● **Description of the task**: Search the listing below for the line containing "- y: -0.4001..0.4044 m". From there through the line containing "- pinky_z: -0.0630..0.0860", transcribe every line exactly, both ends included.

● **Available data**:
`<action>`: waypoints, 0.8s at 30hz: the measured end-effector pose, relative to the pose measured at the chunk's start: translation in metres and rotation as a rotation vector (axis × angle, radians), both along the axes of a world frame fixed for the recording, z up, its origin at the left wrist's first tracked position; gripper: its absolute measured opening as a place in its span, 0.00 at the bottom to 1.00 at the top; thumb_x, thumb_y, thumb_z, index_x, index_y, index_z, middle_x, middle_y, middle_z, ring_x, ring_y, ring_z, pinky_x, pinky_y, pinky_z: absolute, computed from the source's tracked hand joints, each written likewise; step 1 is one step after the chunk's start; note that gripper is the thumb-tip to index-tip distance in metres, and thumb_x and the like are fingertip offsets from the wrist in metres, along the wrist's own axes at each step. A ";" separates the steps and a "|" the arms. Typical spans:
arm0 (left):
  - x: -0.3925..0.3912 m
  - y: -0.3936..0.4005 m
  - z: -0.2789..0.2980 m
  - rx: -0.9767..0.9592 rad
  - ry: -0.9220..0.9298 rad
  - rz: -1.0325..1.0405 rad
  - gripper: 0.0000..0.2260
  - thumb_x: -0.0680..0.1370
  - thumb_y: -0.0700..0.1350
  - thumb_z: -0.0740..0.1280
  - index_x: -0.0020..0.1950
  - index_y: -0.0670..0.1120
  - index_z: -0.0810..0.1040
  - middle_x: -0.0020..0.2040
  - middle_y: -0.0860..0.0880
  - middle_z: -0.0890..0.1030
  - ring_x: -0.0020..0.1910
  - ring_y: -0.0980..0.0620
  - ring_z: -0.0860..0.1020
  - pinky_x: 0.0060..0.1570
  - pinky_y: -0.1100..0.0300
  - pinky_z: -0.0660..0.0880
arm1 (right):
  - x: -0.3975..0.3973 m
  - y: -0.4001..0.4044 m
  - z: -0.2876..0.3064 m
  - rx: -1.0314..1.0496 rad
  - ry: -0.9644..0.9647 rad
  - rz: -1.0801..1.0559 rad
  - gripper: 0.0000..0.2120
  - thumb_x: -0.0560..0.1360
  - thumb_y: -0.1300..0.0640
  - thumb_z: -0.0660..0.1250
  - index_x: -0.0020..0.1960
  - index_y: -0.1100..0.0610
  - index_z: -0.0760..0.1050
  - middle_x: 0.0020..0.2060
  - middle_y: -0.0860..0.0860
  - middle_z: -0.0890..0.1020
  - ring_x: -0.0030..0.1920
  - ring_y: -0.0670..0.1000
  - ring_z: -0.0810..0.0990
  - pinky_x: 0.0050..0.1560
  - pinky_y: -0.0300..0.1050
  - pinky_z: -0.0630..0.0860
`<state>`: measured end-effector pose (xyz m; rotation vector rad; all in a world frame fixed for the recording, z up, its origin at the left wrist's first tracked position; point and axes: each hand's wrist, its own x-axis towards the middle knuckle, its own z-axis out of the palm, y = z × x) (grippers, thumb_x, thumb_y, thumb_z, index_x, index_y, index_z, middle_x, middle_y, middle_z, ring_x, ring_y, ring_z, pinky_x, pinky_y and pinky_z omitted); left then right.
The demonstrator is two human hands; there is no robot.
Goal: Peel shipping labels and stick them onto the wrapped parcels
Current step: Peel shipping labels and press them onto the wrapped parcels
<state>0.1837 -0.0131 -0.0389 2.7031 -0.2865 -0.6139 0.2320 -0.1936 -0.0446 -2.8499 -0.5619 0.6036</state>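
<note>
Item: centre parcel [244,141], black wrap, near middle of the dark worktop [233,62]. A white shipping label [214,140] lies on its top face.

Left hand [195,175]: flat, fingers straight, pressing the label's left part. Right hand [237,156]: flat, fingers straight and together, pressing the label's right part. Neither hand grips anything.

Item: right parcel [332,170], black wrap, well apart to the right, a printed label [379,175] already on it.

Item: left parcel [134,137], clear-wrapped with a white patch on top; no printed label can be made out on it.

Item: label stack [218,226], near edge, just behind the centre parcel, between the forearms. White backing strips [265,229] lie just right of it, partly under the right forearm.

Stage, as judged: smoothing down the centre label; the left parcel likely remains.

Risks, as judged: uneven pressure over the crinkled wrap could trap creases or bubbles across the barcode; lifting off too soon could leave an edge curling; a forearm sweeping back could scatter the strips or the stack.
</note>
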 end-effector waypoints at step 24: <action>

● **Answer to the exercise**:
  - y: -0.4001..0.4044 m
  - z: -0.2876..0.3064 m
  - rx: -1.0314..1.0496 rad
  - ry: -0.9644..0.9647 rad
  - rz: -1.0801..1.0559 rad
  - gripper: 0.0000..0.2120
  - thumb_x: -0.0560..0.1360
  - thumb_y: -0.1300..0.0640
  - thumb_z: -0.0660..0.1250
  - index_x: -0.0020..0.1960
  - index_y: -0.1100..0.0610
  - index_z: -0.0760..0.1050
  - middle_x: 0.0020..0.2060
  - middle_y: -0.0860..0.0860
  - middle_z: -0.0890..0.1020
  - ring_x: -0.0030..0.1920
  - ring_y: -0.0670..0.1000
  - ring_z: -0.0810..0.0990
  - pinky_x: 0.0050..0.1560
  - pinky_y: -0.0300..0.1050
  - pinky_z: -0.0630..0.0860

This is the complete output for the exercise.